The galaxy just got 27 new Tatooines. In an announcement timed to Star Wars Day on May 4, 2026, an international team of astronomers said they had identified 27 new candidate planets orbiting two stars at once — more than doubling the known count of so-called circumbinary worlds and offering the strongest evidence yet that planets like Luke Skywalker's fictional desert home are common, not rare.

Until this week, only 18 confirmed circumbinary planets had been catalogued, compared with more than 6,000 planets orbiting single stars. The new survey lifts that total to 45 in a single announcement.

How They Found Them

The team used a technique that doesn't look at planets directly. Instead, it watches the dance of the two host stars themselves. In a binary system, the two stars eclipse one another on a regular schedule that astronomers can predict to the second. If a third object — a planet — is gravitationally tugging on the pair, those eclipses arrive slightly early or slightly late. The size and rhythm of those timing variations betray the planet's mass and orbit.

The data came from years of observations stitched together from ground-based and space-based telescopes, including ESA's Gaia mission and a pipeline of follow-up monitoring from observatories around the world. By combing eclipse timings for thousands of binary stars and looking for the telltale wobbles, the team flagged 27 new candidates with high statistical confidence.

Why Tatooines Are Hard to Spot

Planets orbiting binary stars have always been a puzzle. Early models suggested it would be very difficult for planets to form at all in such systems, because the gravitational tug-of-war between two stars would destabilize the disk of gas and dust where planets are usually born. The first confirmed circumbinary planet wasn't found until 2011 — and even then, many astronomers wondered whether such worlds were freaks rather than a normal outcome of star formation.

The new haul changes that picture.
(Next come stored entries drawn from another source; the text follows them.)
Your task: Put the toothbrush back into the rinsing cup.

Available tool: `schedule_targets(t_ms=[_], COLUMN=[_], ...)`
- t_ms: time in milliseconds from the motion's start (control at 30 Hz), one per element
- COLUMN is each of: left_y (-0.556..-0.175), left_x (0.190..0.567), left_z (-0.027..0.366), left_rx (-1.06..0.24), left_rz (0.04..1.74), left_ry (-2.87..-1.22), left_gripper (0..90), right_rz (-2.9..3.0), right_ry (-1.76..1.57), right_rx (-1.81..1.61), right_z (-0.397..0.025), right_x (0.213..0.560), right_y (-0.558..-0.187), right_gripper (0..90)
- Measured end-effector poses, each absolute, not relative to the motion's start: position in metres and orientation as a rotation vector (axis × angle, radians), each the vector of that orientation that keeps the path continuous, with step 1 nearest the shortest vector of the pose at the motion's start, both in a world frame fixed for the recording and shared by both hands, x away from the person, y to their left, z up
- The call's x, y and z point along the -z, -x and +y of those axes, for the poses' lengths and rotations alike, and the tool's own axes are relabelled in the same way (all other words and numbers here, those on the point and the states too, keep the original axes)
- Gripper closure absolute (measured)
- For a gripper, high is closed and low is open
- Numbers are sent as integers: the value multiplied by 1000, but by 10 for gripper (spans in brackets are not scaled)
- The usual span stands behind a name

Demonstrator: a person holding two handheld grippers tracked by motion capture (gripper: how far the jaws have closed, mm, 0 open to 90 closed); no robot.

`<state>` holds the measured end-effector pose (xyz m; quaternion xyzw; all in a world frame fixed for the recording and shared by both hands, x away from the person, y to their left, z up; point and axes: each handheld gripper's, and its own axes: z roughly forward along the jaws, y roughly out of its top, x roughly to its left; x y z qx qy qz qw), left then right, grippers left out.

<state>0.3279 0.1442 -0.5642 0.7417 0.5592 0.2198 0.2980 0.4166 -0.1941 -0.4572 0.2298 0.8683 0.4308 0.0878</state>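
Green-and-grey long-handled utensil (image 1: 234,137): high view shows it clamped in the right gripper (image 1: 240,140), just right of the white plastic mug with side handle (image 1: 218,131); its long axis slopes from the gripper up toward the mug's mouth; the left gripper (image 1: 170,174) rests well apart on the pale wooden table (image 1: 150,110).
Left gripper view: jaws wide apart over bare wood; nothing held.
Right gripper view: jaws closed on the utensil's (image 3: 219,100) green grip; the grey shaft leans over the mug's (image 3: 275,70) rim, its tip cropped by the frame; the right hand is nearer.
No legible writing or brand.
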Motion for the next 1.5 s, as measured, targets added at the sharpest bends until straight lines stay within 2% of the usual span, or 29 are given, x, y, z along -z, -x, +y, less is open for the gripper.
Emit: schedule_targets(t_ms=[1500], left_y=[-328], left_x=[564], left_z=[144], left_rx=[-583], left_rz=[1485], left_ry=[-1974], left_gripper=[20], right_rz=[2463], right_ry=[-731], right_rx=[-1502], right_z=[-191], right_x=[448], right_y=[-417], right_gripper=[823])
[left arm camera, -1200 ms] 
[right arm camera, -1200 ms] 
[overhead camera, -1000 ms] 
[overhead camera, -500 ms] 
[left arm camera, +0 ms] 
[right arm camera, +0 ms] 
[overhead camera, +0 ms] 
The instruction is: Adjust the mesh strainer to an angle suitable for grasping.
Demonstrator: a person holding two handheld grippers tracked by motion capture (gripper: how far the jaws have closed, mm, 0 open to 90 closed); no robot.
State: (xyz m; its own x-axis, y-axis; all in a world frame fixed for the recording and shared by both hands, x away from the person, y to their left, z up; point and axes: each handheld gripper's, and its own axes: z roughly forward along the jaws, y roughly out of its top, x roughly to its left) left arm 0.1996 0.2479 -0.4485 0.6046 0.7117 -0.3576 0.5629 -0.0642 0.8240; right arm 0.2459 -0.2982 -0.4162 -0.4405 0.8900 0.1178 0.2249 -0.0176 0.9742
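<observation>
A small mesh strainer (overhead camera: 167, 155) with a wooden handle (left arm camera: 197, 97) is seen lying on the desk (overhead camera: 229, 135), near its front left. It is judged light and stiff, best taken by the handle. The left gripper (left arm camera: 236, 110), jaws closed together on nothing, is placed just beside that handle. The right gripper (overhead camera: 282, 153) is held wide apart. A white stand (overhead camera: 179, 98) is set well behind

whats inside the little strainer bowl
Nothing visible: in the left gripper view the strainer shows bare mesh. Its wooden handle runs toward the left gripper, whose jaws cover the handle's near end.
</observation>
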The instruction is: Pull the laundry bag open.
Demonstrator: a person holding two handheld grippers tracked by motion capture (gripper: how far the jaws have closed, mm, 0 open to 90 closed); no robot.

With 45 known circumbinary worlds, statistical patterns are starting to emerge. The candidates span a wide range of masses, from gas giants to objects closer to Neptune's size, and they orbit at distances where, in some cases, liquid water could plausibly exist. Several of the new planets sit in the so-called "habitable zone" of their host pairs — the region where temperatures might allow water on a rocky surface.

Two Suns, Real Skies

If you stood on one of these planets, the sky would look genuinely alien. Two suns of slightly different colors and sizes would rise and set on different schedules. Shadows would have soft edges, twilights could last for hours, and the year would be shaped by both stars' combined gravity. None of the new planets has been imaged directly — they're inferred from the precise timing of eclipses — but follow-up campaigns with the James Webb Space Telescope and next-generation instruments are already being planned.

For now, the discovery is a quiet but significant rewriting of what counts as a "normal" planetary system. About half of all stars in the galaxy are part of binary or multi-star systems. If circumbinary planets are as common as this survey suggests, then the universe is full of worlds with two suns — and the science fiction of Tatooine starts to look less like a dream and more like a description of the neighborhood.